The number with the command ( zammad run rails r ' p Delayed::Job.count' ) shows actually “0”.

The strange thing is that the number of agents (5) are the same over the time. Nothing spectacular changed only a few more tickets. There are 11 Overviews.

The vm was moved at to another esx.

Thanks for the quick reply.

Best greetings

Denis

MrGeneration · September 18, 2019, 8:51am

That’s odd. Maybe this was some kind of temporary situation which can happen, if you have e.g. a high volume of tickets being answered and created by mail. Might be a combination with search indexing.

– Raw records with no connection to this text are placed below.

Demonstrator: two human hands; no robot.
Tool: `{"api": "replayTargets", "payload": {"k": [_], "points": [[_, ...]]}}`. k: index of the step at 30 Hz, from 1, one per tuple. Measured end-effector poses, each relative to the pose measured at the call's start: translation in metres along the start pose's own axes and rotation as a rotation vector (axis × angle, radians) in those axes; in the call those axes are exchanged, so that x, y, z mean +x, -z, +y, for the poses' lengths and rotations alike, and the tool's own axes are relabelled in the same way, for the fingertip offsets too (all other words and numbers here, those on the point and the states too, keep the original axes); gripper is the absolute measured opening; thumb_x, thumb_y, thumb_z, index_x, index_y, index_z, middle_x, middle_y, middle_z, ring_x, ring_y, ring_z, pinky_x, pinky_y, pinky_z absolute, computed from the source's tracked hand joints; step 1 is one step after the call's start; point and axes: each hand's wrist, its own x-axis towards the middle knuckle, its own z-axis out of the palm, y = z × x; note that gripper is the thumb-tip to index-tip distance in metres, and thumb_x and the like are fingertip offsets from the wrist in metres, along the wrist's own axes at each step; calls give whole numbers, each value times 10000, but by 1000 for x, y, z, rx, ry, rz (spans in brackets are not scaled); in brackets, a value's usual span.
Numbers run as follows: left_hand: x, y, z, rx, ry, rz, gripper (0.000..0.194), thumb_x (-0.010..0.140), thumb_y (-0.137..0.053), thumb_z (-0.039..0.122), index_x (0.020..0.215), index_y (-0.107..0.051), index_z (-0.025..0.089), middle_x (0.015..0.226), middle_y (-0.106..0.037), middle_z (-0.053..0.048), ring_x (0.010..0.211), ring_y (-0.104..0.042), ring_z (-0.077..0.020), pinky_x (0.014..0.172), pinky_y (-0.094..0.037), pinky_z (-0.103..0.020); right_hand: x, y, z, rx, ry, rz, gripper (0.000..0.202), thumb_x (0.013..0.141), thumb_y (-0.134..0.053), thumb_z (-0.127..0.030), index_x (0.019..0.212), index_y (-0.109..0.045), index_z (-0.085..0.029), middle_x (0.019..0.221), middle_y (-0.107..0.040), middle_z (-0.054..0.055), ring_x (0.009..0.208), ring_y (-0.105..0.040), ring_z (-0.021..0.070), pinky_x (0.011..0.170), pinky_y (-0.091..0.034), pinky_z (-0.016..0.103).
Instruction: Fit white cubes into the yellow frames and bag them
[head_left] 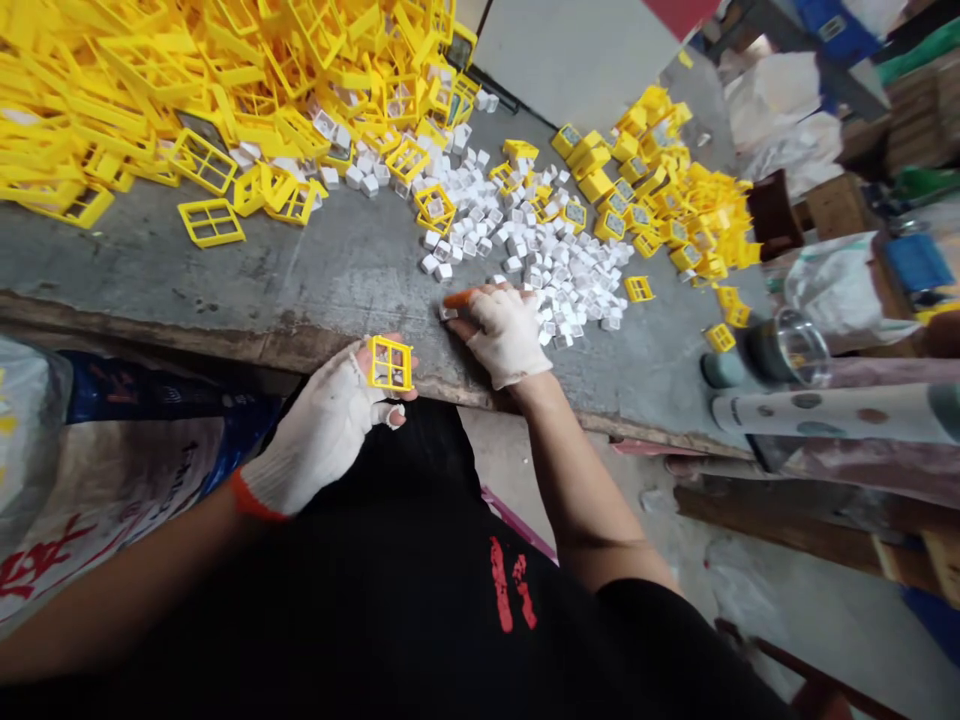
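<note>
My left hand (330, 420), in a white fingerless glove with an orange cuff, holds a small yellow four-pane plastic frame (390, 363) at its fingertips, just off the table's front edge. The frame's openings face up toward me. My right hand (502, 330), also in a white glove, rests low over the table beside a heap of small white plastic cubes (555, 260). At its fingertips, one white cube (448, 313) is pinched against the tabletop; an orange covering shows on one finger. The undersides of the right fingers are hidden.
A large pile of yellow frames (210, 80) covers the grey table's (300, 280) back left. Yellow box-like pieces (660, 190) are heaped at the right. Near the right end stand a clear round container (799, 345) and a pale patterned tube (832, 412). Printed sacks (150, 450) sit below left.
</note>
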Motion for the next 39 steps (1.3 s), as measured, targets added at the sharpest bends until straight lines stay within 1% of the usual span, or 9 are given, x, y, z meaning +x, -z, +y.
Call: {"api": "replayTargets", "payload": {"k": [7,13,16,19,22,26,32,35,39], "points": [[-1,2,-9,-61,-37,-97,278,935,-908,264,1192,-808,231,1127,-843,-70,899,-798,-210,656,-634,-265,-52,13,-41,391,368,226,325,1153,-629,-529,1215,-865,-314,1133,-882,42,1007,-759,260,999,-548,477],[-4,-1,-12,-102,-25,-152,339,823,-1039,297,1101,-858,227,1067,-857,-44,855,-784,-182,609,-612,-231,-83,10,-53,466,438,218,420,1176,-558,-556,1230,-884,-295,1286,-865,74,1077,-752,251,998,-575,454],[-3,0,-11,-68,-6,-95,336,864,-1000,340,1138,-834,241,1084,-847,-47,870,-807,-223,588,-616,-263,-65,20,-10,383,379,174,355,1176,-571,-487,1347,-844,-336,1384,-836,52,1170,-756,266,1031,-578,473],[-2,1,-11,-40,-6,-60,360,896,-955,383,1192,-798,251,1088,-840,-70,872,-817,-260,583,-604,-279,-22,31,46,161,63,208,287,1120,-620,-294,1303,-840,-316,1393,-826,85,1279,-713,339,1119,-515,578],[-2,3,-11,-16,11,-48,434,861,-977,408,1220,-785,257,1105,-831,-74,889,-806,-265,588,-599,-281,26,34,81,-27,-36,24,195,1051,-732,-271,1209,-841,-239,1327,-838,146,1303,-670,382,1149,-449,623],[-1,3,-12,36,16,-27,507,820,-1005,471,1221,-788,248,1119,-813,-77,902,-782,-261,586,-591,-283,61,27,75,-75,-47,-89,113,1006,-757,-291,1048,-829,-214,1067,-850,84,1146,-710,332,1137,-450,602],[2,0,-13,76,27,-28,519,833,-990,484,1243,-786,238,1108,-796,-83,895,-776,-266,594,-583,-289,53,26,44,0,-259,-189,247,1050,-672,-295,832,-752,-212,702,-677,-8,818,-701,224,1093,-472,559],[0,1,-13,84,30,-35,471,860,-969,462,1229,-785,234,1111,-795,-88,891,-780,-269,593,-579,-292,43,34,46,8,-285,-153,299,1090,-579,-292,891,-783,-200,779,-730,27,877,-725,244,1095,-474,560],[-4,1,-13,55,14,-51,398,881,-955,414,1191,-785,231,1090,-790,-75,863,-770,-247,587,-581,-287,38,41,48,-6,-165,-93,346,1021,-630,-233,1315,-812,-236,1189,-836,88,1123,-754,311,1140,-489,587]]}}
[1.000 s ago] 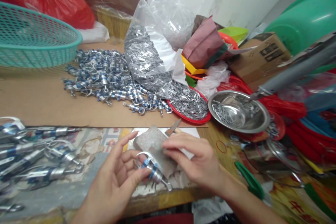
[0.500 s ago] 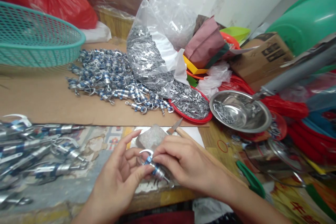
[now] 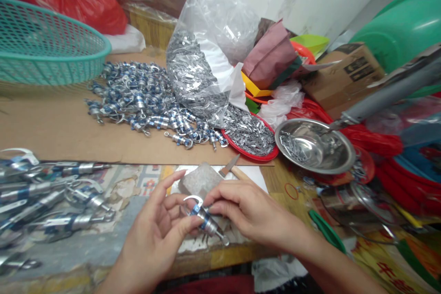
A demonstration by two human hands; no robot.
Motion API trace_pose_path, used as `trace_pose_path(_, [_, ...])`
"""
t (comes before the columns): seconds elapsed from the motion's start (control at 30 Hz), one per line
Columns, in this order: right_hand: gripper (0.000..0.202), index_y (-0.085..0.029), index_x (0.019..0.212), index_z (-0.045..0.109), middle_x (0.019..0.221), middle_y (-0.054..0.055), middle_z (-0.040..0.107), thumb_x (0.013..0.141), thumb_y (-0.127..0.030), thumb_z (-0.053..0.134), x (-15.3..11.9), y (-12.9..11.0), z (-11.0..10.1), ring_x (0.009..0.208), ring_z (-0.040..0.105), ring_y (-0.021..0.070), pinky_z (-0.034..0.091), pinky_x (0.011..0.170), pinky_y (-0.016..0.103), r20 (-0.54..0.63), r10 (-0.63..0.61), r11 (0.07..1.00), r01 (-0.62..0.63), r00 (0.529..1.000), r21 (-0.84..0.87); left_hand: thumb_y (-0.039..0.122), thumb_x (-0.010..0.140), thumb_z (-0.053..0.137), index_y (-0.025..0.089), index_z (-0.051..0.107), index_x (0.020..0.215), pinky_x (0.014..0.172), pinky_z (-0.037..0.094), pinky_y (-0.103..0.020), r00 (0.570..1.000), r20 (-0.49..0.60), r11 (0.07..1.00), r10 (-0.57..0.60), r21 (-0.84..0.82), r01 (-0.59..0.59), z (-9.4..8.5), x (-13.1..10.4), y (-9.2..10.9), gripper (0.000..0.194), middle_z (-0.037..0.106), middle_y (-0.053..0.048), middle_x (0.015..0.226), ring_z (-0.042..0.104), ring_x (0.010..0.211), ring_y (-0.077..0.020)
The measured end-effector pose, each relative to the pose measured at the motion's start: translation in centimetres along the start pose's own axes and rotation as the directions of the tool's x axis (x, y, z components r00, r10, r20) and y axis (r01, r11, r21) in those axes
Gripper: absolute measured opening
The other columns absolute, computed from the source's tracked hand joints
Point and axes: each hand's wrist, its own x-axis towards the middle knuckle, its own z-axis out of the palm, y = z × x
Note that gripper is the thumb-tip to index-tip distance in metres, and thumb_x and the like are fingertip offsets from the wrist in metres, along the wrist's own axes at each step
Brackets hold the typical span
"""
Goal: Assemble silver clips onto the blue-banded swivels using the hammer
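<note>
Pinching ridged silver-blue metal swivel clip (image 3: 204,218), left hand (image 3: 156,234), right hand (image 3: 250,213)

**Materials and finishes on the bench**

A shiny metal clip (image 3: 206,220) with blue plastic bands is pinched over a rough grey stone block (image 3: 200,180). At two o'clock, a glossy steel bowl (image 3: 315,147) is seen; at eleven, matt brown cardboard (image 3: 62,133).

A small silver metal clip with blue bands and a curved hook (image 3: 203,218) lies tilted, held above the table's near edge.
</note>
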Motion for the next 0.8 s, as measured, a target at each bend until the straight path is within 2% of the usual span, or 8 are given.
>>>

I suggest to wait until this happens again, the above command for the Delayed-Jobs might indicate time issues on the cpu (so wwe have not enough steam to do all stuff we’d need to do within a timespan).

Note. This does not mean that your hardware is bad, it’s more likely us at the moment. :-x

For ESXi, there’s an option to prioritize CPU time for a VM. I don’t recall it’s exact name, but we had users where it helped to enable this. Kinda the same for KVM, as they seem to try something like fair queueing which might get in your way if you need 100% of a core at that second.

I hope that helps a bit

Baluga145 · September 18, 2019, 9:16am

If the problem occur I will inform you and see first if there are delayed-jobs.

I think your suggestion with the CPU prioritization is accurate, since the problem don’t show up anymore after we moved it to another ESXi host.

Thanks for the help :).

system · January 16, 2020, 9:16am

This topic was automatically closed 120 days after the last reply. New replies are no longer allowed.